- [Work required]:
Of the lines below, write out exactly those from the line with "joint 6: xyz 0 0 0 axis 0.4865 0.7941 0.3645" through the line with "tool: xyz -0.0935", both included, and skip the rest.

Collected material Block Start

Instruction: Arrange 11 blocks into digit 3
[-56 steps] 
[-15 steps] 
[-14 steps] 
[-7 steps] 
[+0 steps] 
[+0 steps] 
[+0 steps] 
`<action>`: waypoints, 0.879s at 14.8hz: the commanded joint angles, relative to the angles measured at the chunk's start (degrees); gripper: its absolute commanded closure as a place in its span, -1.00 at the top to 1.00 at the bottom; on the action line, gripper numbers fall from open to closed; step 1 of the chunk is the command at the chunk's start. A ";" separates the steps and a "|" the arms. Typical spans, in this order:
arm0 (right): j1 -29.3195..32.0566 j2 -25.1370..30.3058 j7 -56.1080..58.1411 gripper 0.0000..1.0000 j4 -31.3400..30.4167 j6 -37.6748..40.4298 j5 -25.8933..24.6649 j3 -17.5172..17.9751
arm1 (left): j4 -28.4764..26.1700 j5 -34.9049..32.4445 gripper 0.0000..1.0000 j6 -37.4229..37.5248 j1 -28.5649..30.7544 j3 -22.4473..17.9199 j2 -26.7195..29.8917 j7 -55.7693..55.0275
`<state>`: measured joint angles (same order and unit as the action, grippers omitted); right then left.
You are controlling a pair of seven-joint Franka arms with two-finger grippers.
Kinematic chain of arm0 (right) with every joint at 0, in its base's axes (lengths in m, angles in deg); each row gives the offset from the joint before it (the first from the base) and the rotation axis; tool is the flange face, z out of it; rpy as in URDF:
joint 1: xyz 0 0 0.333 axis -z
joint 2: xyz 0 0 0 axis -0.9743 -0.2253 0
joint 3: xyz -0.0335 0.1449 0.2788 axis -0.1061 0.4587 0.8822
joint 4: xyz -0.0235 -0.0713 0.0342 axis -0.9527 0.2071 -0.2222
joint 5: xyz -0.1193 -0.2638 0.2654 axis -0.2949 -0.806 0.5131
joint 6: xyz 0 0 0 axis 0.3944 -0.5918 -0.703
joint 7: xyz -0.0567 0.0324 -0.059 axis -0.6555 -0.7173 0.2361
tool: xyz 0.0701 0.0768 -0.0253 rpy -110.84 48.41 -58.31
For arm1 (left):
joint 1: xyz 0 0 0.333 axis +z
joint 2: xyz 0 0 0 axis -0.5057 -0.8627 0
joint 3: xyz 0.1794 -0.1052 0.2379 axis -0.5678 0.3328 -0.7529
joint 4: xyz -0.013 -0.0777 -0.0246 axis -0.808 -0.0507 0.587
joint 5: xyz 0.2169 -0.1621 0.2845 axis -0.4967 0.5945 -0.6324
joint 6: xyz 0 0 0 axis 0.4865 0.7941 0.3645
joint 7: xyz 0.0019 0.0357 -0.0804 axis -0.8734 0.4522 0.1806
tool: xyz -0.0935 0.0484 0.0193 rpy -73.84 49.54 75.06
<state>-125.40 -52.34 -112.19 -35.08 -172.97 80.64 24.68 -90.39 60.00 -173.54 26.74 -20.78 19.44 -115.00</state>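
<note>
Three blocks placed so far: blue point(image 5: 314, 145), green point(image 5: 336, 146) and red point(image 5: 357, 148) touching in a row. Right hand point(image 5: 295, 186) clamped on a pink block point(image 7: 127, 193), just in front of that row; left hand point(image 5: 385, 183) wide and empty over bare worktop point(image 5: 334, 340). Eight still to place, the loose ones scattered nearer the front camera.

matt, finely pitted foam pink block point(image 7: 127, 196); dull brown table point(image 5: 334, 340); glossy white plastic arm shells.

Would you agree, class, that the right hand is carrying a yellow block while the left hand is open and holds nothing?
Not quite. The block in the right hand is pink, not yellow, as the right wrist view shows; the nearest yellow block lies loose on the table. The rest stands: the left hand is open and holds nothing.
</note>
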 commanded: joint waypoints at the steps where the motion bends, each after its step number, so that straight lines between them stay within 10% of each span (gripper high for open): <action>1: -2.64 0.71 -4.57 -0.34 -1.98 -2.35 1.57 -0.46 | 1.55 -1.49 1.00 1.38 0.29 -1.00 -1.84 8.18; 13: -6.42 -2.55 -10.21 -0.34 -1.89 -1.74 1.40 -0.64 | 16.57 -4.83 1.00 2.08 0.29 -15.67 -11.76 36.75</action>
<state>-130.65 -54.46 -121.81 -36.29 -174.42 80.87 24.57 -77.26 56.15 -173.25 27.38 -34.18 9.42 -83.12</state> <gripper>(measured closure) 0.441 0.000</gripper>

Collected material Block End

- [Output of the task]:
joint 6: xyz 0 0 0 axis 0.4865 0.7941 0.3645
joint 7: xyz 0.0019 0.0357 -0.0804 axis -0.8734 0.4522 0.1806
tool: xyz -0.0935 0.0484 0.0193 rpy -73.84 49.54 75.06

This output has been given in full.